Now he regarded the puncture as the harbinger of good fortune: the pointed finger of fate, flattening his tyre and his bad fortune. The badge of Motivator clung with more honesty to his shirt. Brimming with confidence, he returned to the suburban area, certain that he could round up vasectomies and tubectomies by the score.
A week passed, and his peregrinations took him to his first customer’s neighbourhood. He cycled among the shacks, seeking to motivate the masses, his head overflowing with various ways of saying the same thing, formulating phrases to make sterility acceptable, even desirable, when someone from the old man’s family recognized him and began shouting for help: Motorwaiter is here! Aray, the rascal Motorwaiter has come again!
Rajaram was soon surrounded by an angry crowd threatening to break every bone in his body. In response to his pleas for mercy and his terror-stricken cries of why? why? he learned that something had gone wrong with the operation. The old maris groin had filled up with pus. When the rot began to spread, the clinic was no help, and the old man died.
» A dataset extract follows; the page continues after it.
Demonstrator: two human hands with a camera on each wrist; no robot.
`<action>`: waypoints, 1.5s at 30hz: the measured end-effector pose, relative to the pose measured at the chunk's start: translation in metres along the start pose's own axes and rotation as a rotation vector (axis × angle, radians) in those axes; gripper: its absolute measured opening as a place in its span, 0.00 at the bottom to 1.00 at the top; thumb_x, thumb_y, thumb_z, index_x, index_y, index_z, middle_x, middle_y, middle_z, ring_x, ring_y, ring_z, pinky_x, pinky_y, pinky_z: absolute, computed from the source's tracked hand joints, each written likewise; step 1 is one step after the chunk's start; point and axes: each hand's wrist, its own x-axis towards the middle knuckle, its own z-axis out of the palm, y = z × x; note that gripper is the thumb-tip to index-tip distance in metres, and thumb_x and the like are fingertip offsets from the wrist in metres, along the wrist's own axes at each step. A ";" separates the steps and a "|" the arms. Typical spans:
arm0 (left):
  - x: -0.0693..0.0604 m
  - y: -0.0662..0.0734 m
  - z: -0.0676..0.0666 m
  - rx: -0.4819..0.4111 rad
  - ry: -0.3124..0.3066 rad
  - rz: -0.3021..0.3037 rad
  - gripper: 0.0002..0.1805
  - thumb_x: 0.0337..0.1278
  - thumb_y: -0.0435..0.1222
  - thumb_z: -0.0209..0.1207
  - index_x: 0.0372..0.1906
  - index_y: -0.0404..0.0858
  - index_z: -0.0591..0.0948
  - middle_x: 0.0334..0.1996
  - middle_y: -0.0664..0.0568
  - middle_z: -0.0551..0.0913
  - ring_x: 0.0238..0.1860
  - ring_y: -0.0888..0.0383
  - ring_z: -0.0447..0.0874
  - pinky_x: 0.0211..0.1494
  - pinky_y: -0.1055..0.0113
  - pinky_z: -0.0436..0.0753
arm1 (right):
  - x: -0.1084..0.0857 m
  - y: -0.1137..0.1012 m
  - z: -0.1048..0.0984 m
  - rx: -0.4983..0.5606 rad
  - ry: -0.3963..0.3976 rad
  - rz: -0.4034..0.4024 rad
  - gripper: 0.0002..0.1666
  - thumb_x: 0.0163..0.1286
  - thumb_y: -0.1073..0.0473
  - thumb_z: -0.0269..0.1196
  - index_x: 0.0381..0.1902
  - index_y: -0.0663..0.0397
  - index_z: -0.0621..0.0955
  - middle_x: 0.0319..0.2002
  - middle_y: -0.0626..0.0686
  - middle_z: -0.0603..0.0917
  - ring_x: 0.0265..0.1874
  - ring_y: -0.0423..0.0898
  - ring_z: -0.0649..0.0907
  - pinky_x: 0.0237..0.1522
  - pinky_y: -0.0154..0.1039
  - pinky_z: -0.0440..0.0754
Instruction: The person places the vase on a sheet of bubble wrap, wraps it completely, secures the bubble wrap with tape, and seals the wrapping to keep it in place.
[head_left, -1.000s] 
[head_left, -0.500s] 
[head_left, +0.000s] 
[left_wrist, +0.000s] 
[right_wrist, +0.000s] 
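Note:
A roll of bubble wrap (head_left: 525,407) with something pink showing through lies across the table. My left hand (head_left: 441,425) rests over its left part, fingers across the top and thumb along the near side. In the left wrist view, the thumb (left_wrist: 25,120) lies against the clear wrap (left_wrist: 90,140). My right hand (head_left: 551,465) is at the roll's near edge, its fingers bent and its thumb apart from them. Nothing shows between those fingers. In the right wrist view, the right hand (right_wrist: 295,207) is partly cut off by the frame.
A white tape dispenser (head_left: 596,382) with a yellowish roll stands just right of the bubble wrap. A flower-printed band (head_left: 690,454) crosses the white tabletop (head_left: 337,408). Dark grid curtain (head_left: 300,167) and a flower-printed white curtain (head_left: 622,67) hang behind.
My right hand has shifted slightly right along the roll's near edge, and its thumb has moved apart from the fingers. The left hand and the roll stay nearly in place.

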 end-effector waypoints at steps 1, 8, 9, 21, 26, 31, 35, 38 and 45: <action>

Ishvar nodded in sympathy as he peeled his banana. He had always felt that the hair-collector’s new job was fraught with danger. “Did they beat you badly?”
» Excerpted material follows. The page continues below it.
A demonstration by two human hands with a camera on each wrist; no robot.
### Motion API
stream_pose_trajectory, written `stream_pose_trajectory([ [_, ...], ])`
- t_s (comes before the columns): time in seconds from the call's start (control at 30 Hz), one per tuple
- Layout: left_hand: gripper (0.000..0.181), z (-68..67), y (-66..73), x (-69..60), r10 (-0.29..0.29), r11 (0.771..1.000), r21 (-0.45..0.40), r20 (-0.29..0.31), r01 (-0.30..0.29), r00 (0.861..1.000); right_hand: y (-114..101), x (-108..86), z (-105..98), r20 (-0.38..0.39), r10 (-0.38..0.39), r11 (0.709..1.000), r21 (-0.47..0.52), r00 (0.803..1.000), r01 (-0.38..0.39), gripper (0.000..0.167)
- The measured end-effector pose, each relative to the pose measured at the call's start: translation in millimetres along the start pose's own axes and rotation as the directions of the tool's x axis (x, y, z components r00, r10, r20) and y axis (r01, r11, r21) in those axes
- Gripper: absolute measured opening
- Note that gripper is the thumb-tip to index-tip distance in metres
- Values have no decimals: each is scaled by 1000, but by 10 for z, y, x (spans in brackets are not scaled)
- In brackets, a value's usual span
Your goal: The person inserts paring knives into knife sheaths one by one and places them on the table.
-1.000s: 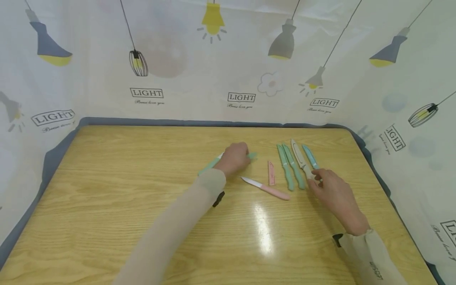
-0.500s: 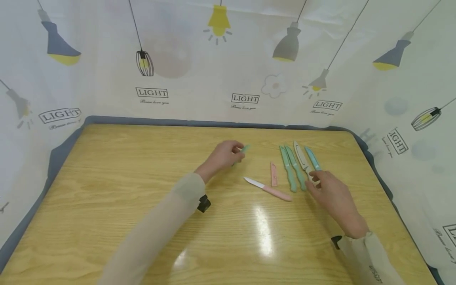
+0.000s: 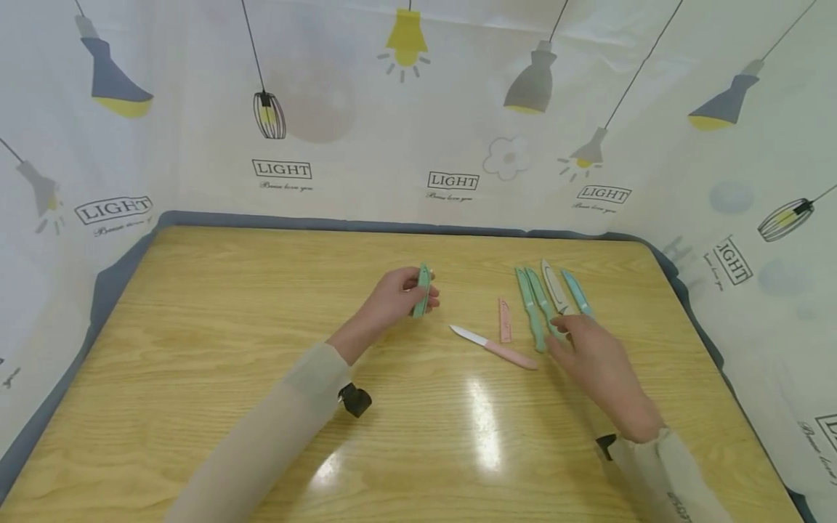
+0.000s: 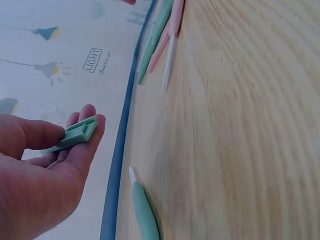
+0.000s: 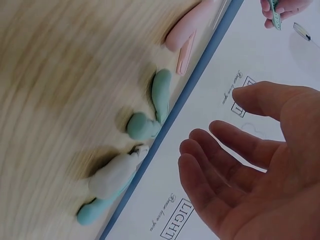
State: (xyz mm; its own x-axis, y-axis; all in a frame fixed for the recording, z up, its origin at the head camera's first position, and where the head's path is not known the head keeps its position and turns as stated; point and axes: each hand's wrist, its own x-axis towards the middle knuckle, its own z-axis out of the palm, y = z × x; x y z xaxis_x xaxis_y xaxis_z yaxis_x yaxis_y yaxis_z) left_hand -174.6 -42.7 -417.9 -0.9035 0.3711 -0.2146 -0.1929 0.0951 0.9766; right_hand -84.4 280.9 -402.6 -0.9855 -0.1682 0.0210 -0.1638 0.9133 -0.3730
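Note:
My left hand (image 3: 395,298) pinches a green blade sheath (image 4: 77,135) between thumb and fingers, raised off the table. Below it lies a green-handled knife (image 4: 144,210) with a bare white blade, hidden in the head view by the left hand and arm. Loosely curved and holding nothing, my right hand (image 5: 250,160) hovers by the handles of a white knife (image 3: 554,285) and two green knives (image 3: 528,309), all with blades covered. Between the hands lie a pink knife (image 3: 508,355), its white blade bare, and a pink sheath (image 3: 504,321).
A blue knife (image 3: 575,290) lies at the right end of the row. The wooden table (image 3: 261,436) is bordered at the back and sides by a pale curtain (image 3: 373,145) printed with lamps. A black wrist strap (image 3: 356,399) sits on the left sleeve.
My left hand has lifted the green sheath off the table, drawn it left and turned it upright. The right hand has shifted slightly left. The head view has shifted a little.

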Motion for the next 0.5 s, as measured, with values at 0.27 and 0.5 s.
stream_pose_trajectory([
  [0.27, 42, -70, -13, -193, 18, 987, -159, 11, -16, 1000, -132, 38, 166, -26, -85, 996, -9, 996, 85, 32],
  [0.5, 40, -110, -64, -335, 7, 953, -301, -65, -26, 998, -235, 96, 376, -137, -305, 952, -23, 942, 305, 37],
])
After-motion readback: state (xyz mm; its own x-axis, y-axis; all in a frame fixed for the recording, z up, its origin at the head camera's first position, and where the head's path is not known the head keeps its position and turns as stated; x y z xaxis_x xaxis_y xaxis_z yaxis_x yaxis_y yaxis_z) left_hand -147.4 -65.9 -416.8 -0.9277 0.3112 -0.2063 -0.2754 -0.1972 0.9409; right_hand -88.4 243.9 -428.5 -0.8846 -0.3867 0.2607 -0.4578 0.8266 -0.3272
Rajaram unbuttoned his shirt and showed them the purple bruises on his back. Across the chest was a gouge, starting to heal, made by some sharp tool. He lowered his head to point out the torn patch of scalp where an attacker had pulled out a clump of hair. “But I was lucky to escape with my life. They told me I should have known better, the only reason their grandfather went for the operation was because of the cash bonus and gifts. The old man had wanted to help with his granddaughter’s dowry.
“I returned straight to my supervisor and made a complaint. How could I produce results, I said, if the doctors killed the patients? But he said the man died because he was old, and the family was simply at all blaming the Family Planning Centre.”
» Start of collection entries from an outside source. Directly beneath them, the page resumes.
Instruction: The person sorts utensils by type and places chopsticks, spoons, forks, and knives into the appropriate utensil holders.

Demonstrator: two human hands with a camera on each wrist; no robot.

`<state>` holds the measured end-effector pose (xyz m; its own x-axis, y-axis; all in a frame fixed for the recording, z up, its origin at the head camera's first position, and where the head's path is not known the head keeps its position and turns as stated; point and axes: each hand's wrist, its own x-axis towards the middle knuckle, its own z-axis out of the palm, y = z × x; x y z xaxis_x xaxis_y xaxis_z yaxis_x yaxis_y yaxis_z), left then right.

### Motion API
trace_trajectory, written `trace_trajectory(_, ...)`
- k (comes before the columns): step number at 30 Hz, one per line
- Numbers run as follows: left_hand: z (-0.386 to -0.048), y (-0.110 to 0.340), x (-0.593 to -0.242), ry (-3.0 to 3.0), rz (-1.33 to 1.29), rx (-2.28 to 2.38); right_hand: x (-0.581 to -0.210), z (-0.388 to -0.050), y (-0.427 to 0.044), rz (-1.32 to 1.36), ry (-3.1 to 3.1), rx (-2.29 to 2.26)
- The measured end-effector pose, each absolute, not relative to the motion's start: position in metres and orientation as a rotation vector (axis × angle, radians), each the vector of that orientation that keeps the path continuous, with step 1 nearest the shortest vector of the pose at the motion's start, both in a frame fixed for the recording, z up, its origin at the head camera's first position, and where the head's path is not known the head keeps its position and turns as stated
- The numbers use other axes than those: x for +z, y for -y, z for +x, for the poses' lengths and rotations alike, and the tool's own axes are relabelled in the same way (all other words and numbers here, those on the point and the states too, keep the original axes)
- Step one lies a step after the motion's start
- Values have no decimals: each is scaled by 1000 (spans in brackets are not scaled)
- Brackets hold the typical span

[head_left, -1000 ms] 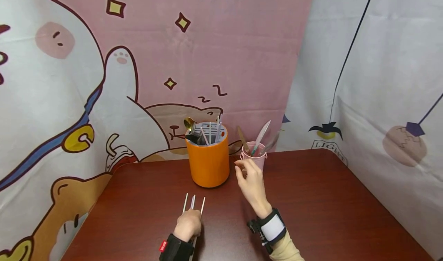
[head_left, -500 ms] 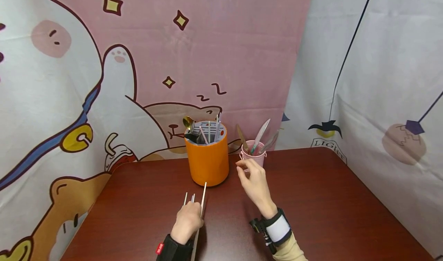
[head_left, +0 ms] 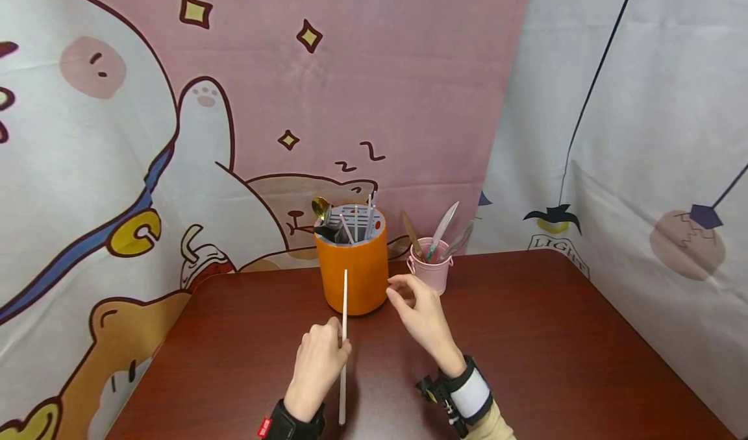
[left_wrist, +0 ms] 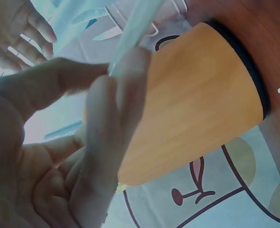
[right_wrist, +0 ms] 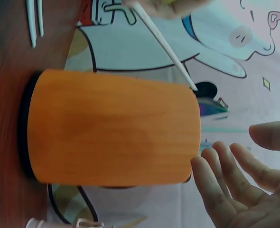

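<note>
In the head view my left hand (head_left: 317, 365) pinches a white chopstick (head_left: 343, 388) between thumb and fingers, its tip pointing up across the front of an orange utensil holder (head_left: 355, 274). The left wrist view shows the thumb and fingertips closed on that chopstick (left_wrist: 139, 28). My right hand (head_left: 424, 317) hovers to the right of the holder, fingers loosely bent and holding nothing. In the right wrist view its fingers (right_wrist: 216, 175) are spread near the holder's rim. Spoons and several sticks stand in the holder's slotted top.
Behind my right hand, a small pink pail (head_left: 430, 274) holds a few knives (head_left: 442, 231). More chopsticks (right_wrist: 32, 23) lie on the brown table (head_left: 526, 349), left of the holder. A printed cloth (head_left: 409, 102) hangs behind the table.
My left hand has risen from the table with one chopstick, now lifted higher toward the orange holder. My right hand has shifted slightly left, away from the pink pail.
</note>
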<state>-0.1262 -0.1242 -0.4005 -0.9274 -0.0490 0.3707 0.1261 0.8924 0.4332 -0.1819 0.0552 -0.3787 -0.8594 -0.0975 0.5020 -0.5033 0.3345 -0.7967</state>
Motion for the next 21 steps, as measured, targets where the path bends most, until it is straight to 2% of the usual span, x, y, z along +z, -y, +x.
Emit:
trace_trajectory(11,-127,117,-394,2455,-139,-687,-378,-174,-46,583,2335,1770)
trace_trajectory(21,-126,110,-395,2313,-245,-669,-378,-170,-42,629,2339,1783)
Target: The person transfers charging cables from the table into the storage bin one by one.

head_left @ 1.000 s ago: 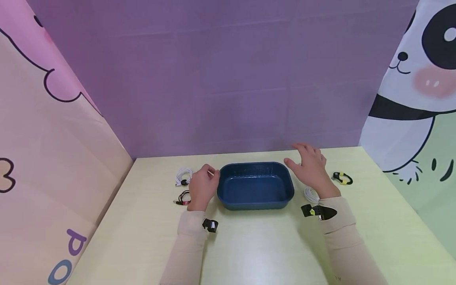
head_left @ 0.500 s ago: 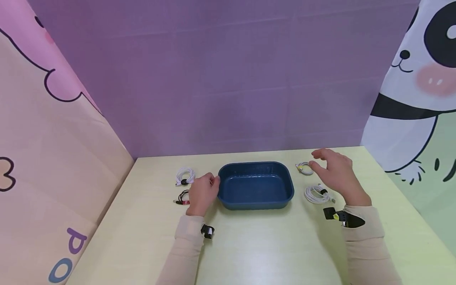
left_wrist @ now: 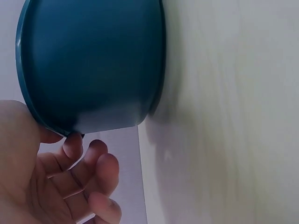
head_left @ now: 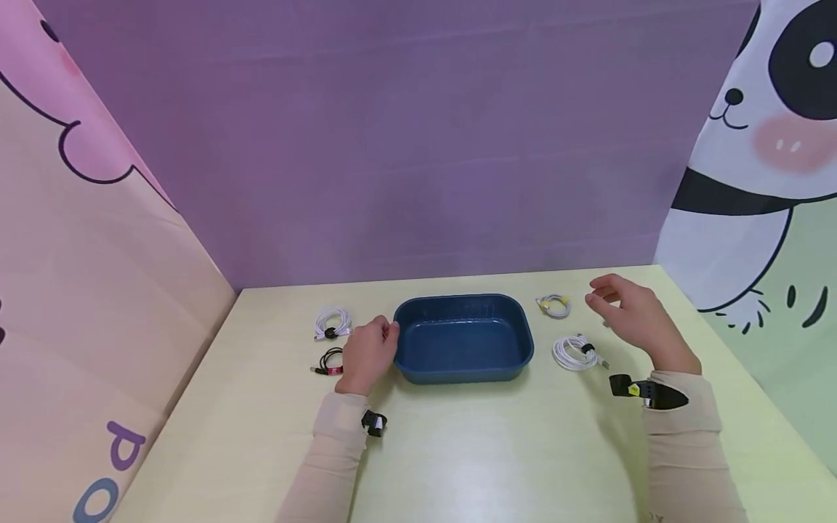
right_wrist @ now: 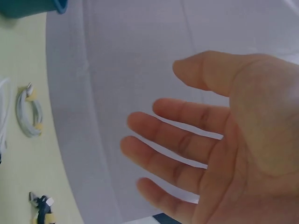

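A dark blue rectangular basin (head_left: pixel 464 374) stands on the table, and my left hand (head_left: pixel 370 354) pinches its left rim between thumb and forefinger. The left wrist view shows the other fingers (left_wrist: pixel 108 172) loosely curled below that rim. My right hand (head_left: pixel 637 319) hovers over the table to the right, fingers spread and nothing in them. Nearest to it lie a grey coiled cable with yellow ties (head_left: pixel 556 306) and a white coiled cable with a black strap (head_left: pixel 577 354). A black-and-yellow cable (right_wrist: pixel 44 210) shows in the right wrist view; in the head view my right hand mostly hides it.
Left of the basin are a white coiled cable (head_left: pixel 332 322) and a black cable with a red tag (head_left: pixel 330 361), partly behind my left hand. A purple cloth (head_left: pixel 418 145) hangs behind the table (head_left: pixel 458 457), with printed cloths on both sides.
My right hand has moved rightward from the basin's right side, uncovering the grey cable and the white cable there. My left hand stays at the left rim. The head view has shifted slightly.
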The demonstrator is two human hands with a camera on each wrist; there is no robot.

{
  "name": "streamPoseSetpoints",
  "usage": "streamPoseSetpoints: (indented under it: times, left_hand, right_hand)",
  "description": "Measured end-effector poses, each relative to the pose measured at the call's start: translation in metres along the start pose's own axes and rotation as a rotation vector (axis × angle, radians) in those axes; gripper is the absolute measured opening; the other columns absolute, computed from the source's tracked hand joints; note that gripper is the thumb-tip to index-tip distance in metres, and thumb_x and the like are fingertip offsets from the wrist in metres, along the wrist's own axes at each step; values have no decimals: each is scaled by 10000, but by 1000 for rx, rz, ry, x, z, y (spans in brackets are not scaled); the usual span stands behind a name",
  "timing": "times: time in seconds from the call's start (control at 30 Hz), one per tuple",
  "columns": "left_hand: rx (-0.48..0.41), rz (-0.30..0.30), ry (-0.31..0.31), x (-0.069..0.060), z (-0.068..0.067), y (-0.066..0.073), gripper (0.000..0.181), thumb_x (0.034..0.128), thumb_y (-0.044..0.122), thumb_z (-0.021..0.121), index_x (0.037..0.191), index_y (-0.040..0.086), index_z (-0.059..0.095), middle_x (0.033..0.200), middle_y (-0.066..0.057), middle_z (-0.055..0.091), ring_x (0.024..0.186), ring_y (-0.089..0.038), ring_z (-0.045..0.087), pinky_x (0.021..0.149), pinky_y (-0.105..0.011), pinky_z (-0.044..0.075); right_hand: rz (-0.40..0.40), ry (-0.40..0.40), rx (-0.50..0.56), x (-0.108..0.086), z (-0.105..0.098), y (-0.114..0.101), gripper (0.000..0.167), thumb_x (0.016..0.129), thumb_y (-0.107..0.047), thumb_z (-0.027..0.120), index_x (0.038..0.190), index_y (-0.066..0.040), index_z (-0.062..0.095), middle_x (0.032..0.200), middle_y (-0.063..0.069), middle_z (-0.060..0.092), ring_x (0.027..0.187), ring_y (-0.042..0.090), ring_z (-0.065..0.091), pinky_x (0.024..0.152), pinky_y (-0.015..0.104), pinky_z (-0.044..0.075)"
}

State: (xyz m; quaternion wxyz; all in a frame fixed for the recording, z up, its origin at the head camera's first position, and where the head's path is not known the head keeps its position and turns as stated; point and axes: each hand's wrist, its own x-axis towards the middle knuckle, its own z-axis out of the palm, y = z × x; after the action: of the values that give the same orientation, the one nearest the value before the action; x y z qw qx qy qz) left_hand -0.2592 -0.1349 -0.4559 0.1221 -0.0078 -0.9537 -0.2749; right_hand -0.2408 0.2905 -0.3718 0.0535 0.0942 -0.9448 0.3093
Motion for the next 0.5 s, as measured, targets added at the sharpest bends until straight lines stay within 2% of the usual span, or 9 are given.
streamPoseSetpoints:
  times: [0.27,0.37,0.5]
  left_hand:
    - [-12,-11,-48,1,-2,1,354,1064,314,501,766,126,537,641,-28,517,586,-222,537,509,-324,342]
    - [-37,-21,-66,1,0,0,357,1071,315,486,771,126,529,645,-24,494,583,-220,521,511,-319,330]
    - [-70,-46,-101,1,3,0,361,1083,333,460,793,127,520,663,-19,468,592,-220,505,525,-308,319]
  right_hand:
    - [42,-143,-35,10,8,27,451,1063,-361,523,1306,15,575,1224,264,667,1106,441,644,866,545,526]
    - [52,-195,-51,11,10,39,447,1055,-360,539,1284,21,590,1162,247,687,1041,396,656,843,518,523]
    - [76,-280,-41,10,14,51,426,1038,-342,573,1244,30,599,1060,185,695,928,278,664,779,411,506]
“Goat-fucking bastard,” said Om.
“Exactly. But guess what else the supervisor told me. From now on my job would be easier, he said, because of a policy change.” The new scheme had been explained to Rajaram — it was no longer necessary to sign up individuals for the operation. Instead, they were to be offered a free medical checkup. And it wasn’t to be viewed as lying, just a step towards helping people improve their lives. Once inside the clinic, isolated from the primitive influence of families and friends, they would quickly see the benefits of sterilization.
Rajaram picked the crumbs from his pao-bhaji wrapper, then tossed it in the rubble. “Even though I didn’t like the new system, I agreed to try it. By now, everyone realized that Motivators were giving bogus talk to people. Wherever I went, city or suburb, they insulted me, called me a threat to manhood, a dispenser of napusakta, a castrator, a procurer of eunuchs. And here I was, just doing a government job, trying to make a living. How can you function like this day after day? No, I said, this is not for me.”
He told his employers he was willing to work in the old way, distribute leaflets and explain procedures, but no more deception. They said the old way was no longer an option — quotas had fallen behind badly. Concrete results were needed to justify each Motivator’s food, shelter, and bicycle.
“So last week I lost all three when they threw me out. Now I am desperate. There is nothing to do but go back to my old profession.”
“Hair-collecting?”
“Yes, I’m going to sell these plaits right away,” he indicated the package the tailors had brought from their trunk. “And I am also starting my original trade. Barbering. I’ll have to do both because without storage space, hair-collecting will be limited. But I need eighty-five rupees. For combs, scissors, clippers, razor. Can you lend me the money?”